When to add LangGraph to a LangChain app

Originally published at: https://varunyadav.com/when-to-add-langgraph-to-a-langchain-app/
LangChain got the agent to use tools. That was the first win.
The next problem was harder: the agent needed to process a queue, survive partial failures, and avoid sending the final summary too early.
That is the point where prompts stop being a good workflow engine.
The short version
Use LangChain when the main job is model interaction: call the model, give it tools, let it decide which tool to use, and return an answer.
Use LangGraph directly when the job needs a workflow you can control: discover work, choose the next step, enforce completion rules, and prove that every item in a queue was handled before the final step runs.
In this project, LangChain still does the model and tool work. LangGraph owns the order of operations around it.
That distinction matters.
If the model owns the loop, you are relying on instructions like "do this for every item" and "do not summarize early."
The graph changes the contract. The finalization step is not reachable until the controller has recorded an outcome for every item.
What the app was doing
The project is a custom RAG and agent runtime. The code is available in Oracle-26ai-LangChain-RAG.
A user can ask a question, and the system can combine several capabilities:
Retrieval from Oracle 26ai Vector Search
Normal chat answers
MCP tool calls
Native structured tool calling
Streamed responses through FastAPI
Citations and tool metadata in the response
Traces in Langfuse
Service-level telemetry through OpenTelemetry
For a basic question, this is a familiar LangChain shape. The model receives a prompt, sees the available tools, calls the right tools, and returns a response.
That part worked.
The trouble started when the request stopped being "answer this."
It became "do this for every item in this set, survive partial failures, and then send one final report."
A working agent is not automatically a workflow
Tool calling and workflow control are related, but they are not the same job.
Tool calling asks: "Which function should the model call next?"
Workflow control asks different questions:
What is the full queue of work?
Which item is being processed now?
Which items completed?
Which items were skipped?
Which items failed?
Has the final summary already run?
If the process stops halfway through, where should it resume?
Those facts need a home. A bigger prompt is a poor home because prompts describe behavior; they do not enforce state transitions.

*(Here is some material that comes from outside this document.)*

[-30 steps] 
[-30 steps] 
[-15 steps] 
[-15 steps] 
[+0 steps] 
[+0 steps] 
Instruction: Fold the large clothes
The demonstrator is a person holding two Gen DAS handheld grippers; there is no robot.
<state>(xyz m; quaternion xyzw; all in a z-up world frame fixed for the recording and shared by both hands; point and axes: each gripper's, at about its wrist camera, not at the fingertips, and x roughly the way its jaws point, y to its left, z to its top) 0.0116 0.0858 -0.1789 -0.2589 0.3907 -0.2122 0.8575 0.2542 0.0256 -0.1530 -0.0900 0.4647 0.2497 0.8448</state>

Tools are the wrong home too. A list tool should list. A create tool should create. An email tool should send the summary when the workflow is ready. None of those tools should secretly own the whole business process.
The workflow needed a controller.
The failure that made the boundary obvious
The agent had an instruction to process every document and continue even if one document failed.
In one run, the list tool returned malformed MCP content. The prompt also contained a sample document reference. The agent recovered by processing the sample, created one transaction, sent the summary, and reported that one document had been reviewed.
No crash. No obvious error in the final answer. The output looked plausible.
But the workflow never established the queue.
This is the dangerous kind of agent failure. The system does something incomplete, then explains it confidently.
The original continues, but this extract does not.